Schutzvorkehrungen auch im Detail
Wie sollen Holzfassaden konstruiert werden, um Hagelschlag standzuhalten? Wichtig ist: Wenn ein Gebäude in einer hagelgefährdeten Region erstellt wird, sollte dies bereits während der Planungsphase beachtet werden. Dafür lassen sich verschiedene Elemente anwenden, die sich auch für den Holzschutz bewährt haben.
Guten Schutz für die Aussenhülle von Gebäuden auch gegen Hagelschlag versprechen Vordach- und Fassadenvorsprünge; sie sollten auf den am meisten wetterbeanspruchten Fassaden (westliche bis südliche Exposition) mindestens 50 cm je Geschoss auskragen. Geringere Tiefen bringen immerhin bereits einen Teilschutz. Allerdings kann Hagel ja eben auch annähernd waagrecht auf Fassaden auftreffen. Vorsprünge schützen deshalb nicht immer.
Unbehandelte Holzfassaden aus Fichte oder Tanne gewähren einen guten Schutz gegen Hagelschlag. Dichtere Holzarten wie Douglasie, Lärche oder Kastanie sind unter dem Aspekt der Hagelresistenz etwas besser einzustufen als Fichte oder Tanne. Um die Verletzungsanfälligkeit einer Holzfassade zu senken, werden Kanten mit Vorteil gerundet, wie es bei behandelten Oberflächen Stand der Technik ist.
Sägerohe Oberflächen und vertikal angeschlagene Fassadenelemente sind tendenziell weniger empfindlich, als wenn sie gehobelt und horizontal befestigt sind. Bei behandelten Holzfassaden sind in hagelgefährdeten Gebieten dünnschichtige Oberflächenbehandlungen den Dickschichtlasuren sowie den deckenden Systemen vorzuziehen.
Thermisch behandelte Hölzer sind durch die höhere Sprödigkeit und Steifigkeit gegen Hagelschlag vermutlich anfälliger als unbehandelte Hölzer. Plattenförmige Holzwerkstoffe sind nur mit Vorbehalt für eine Aussenanwendung zu empfehlen, insbesondere wegen des problematischen Kantenschutzes gegen kapillare Feuchteaufnahme.
Reparaturen ohne grossen Aufwand möglich
Und wenn ein Hagelschaden doch einmal eingetreten ist?
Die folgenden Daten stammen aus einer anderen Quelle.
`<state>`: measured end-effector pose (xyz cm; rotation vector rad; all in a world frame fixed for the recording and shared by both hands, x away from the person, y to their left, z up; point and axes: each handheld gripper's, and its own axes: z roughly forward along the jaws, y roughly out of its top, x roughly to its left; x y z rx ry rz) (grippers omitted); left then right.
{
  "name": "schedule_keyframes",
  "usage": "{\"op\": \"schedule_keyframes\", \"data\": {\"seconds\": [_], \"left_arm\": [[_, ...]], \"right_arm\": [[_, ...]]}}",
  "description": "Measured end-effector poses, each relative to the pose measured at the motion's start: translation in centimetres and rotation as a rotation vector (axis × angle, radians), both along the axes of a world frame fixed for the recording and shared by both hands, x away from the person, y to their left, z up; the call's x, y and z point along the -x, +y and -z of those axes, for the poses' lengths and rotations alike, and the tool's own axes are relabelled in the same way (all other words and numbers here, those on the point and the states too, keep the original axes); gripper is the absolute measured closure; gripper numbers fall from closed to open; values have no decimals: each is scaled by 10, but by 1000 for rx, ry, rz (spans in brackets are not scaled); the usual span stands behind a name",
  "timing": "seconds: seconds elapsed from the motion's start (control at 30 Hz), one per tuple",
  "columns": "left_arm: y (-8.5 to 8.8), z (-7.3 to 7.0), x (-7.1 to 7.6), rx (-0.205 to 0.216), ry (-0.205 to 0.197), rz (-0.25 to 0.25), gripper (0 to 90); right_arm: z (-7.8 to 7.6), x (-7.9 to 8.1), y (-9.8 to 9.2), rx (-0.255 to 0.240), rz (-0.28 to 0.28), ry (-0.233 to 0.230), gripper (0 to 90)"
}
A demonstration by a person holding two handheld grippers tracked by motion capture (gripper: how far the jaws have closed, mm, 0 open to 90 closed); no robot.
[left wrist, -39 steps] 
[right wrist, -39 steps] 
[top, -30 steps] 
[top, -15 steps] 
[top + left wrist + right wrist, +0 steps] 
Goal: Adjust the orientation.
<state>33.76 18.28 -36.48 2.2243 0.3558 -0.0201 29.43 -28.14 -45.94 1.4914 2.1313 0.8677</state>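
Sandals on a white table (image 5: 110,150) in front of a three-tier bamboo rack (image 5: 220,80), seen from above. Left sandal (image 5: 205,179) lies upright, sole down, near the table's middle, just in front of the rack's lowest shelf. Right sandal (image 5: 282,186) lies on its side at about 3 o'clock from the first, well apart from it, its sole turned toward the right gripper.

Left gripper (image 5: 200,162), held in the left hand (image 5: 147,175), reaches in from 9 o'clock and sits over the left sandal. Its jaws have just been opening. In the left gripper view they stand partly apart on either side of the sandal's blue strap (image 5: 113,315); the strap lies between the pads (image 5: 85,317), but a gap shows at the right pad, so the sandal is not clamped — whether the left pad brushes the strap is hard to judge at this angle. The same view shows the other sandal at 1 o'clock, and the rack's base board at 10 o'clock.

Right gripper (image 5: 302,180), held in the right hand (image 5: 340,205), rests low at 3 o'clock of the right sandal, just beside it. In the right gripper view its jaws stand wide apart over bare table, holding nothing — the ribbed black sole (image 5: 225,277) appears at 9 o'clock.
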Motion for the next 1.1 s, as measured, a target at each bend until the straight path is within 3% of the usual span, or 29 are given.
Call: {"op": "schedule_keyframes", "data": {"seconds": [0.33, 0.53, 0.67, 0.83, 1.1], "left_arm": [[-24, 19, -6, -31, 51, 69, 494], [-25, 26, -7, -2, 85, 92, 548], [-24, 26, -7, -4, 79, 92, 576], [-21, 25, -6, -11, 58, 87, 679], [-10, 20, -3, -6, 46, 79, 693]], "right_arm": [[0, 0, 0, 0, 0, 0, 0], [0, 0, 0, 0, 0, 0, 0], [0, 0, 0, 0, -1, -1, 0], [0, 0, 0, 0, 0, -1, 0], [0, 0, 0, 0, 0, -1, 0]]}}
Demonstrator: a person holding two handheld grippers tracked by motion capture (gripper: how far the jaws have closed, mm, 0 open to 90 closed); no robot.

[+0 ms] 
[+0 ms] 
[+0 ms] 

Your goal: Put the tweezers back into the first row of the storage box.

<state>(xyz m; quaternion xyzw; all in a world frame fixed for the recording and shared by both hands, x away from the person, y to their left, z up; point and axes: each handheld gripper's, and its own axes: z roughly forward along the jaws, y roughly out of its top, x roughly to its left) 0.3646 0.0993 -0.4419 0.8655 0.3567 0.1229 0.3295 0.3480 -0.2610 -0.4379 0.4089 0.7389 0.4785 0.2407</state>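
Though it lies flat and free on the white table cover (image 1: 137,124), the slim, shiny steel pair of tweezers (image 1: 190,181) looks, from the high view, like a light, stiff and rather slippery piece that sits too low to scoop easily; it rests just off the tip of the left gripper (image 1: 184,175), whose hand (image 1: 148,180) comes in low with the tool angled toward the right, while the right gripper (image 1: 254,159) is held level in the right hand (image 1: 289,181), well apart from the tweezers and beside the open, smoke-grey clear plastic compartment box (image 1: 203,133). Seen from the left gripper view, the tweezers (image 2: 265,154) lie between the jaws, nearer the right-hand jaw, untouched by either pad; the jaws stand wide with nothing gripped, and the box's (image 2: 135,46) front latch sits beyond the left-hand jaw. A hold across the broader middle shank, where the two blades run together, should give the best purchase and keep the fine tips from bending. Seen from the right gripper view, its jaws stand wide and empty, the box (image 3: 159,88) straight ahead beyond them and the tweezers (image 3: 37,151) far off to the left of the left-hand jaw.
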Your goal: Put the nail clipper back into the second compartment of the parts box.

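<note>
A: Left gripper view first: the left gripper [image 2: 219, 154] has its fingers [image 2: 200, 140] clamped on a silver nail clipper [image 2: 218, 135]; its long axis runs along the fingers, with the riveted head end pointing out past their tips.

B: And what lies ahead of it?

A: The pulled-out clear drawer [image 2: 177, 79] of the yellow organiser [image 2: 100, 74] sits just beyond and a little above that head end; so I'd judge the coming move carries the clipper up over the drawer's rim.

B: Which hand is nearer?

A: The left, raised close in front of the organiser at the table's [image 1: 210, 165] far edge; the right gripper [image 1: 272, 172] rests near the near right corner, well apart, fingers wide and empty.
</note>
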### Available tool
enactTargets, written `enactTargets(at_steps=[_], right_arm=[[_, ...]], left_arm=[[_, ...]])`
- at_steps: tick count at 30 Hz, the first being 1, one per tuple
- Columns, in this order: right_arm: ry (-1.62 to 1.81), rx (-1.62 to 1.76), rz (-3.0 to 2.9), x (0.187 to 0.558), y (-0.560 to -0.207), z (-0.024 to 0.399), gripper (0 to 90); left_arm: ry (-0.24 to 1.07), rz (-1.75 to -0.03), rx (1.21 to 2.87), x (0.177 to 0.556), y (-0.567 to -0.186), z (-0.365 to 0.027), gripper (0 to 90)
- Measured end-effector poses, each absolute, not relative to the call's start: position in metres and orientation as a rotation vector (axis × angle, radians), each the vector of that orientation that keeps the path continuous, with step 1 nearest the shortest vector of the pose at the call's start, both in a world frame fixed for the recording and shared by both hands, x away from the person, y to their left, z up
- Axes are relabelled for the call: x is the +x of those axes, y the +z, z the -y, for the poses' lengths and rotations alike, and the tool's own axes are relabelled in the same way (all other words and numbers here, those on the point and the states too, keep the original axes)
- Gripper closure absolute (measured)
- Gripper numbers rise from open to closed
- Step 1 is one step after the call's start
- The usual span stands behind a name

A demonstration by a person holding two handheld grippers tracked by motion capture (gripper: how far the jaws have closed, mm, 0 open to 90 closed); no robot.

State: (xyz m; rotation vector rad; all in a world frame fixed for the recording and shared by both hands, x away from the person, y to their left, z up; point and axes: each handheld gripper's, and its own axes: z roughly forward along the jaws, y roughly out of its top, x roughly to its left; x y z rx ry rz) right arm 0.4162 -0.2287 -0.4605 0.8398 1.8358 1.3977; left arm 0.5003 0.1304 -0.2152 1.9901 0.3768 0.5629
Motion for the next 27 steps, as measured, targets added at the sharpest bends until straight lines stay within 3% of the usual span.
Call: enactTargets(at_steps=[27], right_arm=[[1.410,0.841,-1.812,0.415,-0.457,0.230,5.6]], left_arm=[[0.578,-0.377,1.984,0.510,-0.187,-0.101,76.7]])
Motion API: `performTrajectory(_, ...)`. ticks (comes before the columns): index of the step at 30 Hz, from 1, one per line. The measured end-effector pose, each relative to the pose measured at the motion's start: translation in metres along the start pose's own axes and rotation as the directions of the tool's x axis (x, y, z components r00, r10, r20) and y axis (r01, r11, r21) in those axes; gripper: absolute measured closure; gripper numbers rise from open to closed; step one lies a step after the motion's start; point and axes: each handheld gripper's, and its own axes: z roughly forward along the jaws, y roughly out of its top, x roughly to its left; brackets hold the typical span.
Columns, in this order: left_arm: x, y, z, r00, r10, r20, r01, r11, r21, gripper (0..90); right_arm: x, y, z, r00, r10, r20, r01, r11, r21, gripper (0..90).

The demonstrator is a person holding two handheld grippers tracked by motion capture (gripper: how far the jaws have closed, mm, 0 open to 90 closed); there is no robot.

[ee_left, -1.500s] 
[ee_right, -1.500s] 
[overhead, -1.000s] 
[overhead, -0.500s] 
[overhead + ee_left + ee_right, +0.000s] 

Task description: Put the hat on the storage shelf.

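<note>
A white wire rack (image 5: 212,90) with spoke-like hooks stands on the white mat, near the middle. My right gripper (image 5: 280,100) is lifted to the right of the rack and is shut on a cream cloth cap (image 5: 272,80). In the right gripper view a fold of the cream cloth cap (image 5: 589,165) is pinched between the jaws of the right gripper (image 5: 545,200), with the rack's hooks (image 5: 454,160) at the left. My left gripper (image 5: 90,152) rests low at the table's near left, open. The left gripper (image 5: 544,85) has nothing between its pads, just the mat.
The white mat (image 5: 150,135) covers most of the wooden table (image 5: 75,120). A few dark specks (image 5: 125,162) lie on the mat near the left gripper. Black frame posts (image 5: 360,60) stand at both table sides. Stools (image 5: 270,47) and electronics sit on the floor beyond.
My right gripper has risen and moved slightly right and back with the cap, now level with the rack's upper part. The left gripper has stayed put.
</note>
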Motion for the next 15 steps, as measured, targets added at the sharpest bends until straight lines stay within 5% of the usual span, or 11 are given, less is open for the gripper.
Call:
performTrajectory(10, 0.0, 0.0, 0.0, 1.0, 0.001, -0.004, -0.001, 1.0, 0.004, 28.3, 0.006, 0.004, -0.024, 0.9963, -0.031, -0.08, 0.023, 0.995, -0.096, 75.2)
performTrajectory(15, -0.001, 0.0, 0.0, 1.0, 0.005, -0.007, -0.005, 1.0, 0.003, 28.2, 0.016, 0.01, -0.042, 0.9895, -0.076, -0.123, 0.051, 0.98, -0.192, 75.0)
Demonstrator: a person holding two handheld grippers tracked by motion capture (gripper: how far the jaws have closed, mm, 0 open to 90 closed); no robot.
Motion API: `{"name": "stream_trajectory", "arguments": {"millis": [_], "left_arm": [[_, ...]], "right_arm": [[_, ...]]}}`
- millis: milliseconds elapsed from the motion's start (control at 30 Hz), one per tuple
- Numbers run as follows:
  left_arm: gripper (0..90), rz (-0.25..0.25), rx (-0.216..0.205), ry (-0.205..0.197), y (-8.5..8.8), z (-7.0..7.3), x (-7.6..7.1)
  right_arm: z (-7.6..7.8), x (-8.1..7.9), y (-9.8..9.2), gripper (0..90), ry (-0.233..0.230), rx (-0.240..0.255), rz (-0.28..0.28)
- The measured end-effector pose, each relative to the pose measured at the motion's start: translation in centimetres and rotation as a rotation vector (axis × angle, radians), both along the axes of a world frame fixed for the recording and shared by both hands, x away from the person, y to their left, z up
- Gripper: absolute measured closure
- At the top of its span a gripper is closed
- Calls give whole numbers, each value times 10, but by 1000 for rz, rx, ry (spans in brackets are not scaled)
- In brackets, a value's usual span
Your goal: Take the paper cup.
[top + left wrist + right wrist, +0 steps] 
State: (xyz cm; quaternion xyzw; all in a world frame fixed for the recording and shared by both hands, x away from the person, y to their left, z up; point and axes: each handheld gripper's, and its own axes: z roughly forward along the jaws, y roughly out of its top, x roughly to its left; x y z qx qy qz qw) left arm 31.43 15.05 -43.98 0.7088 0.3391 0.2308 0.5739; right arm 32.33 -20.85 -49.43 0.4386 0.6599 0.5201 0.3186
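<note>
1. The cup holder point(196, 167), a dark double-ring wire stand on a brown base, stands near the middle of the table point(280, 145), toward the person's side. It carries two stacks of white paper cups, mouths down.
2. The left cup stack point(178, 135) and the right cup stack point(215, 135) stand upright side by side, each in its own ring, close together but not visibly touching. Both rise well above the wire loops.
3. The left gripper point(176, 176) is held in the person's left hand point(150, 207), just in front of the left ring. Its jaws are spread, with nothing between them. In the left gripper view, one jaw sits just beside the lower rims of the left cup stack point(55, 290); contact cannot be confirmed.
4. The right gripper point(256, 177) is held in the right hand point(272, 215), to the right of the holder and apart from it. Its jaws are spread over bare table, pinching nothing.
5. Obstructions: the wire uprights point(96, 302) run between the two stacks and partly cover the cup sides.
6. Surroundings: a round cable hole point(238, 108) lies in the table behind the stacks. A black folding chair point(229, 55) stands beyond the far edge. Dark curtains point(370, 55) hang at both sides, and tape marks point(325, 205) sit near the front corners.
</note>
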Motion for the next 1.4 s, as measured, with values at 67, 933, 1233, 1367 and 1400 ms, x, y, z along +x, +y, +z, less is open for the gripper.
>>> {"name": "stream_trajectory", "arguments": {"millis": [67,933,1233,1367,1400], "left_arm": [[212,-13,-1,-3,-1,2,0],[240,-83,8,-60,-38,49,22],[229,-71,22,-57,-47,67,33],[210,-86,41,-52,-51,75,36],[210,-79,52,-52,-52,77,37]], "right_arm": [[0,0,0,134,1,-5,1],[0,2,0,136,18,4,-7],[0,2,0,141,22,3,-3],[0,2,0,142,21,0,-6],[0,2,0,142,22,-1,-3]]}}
Teile von Holzfassaden, die von einem Hagelereignis ernstlich beschädigt worden sind, etwa durch Risse oder Dellen, können elementweise ausgewechselt werden.
Bei unbehandelten Holzfassaden ist erfahrungsgemäss zu beobachten, dass sich die Schäden mit der Zeit infolge natürlicher Verwitterungsprozesse zurückbilden. Allenfalls lässt sich durch Bürsten der unbehandelten Oberfläche ein einheitlicheres Farbenbild rascher wiederherstellen. Abgeschlagene Farbanstriche sind zu erneuern. Kanten und Beulen können bei ausreichendem Profil ausgeschliffen werden.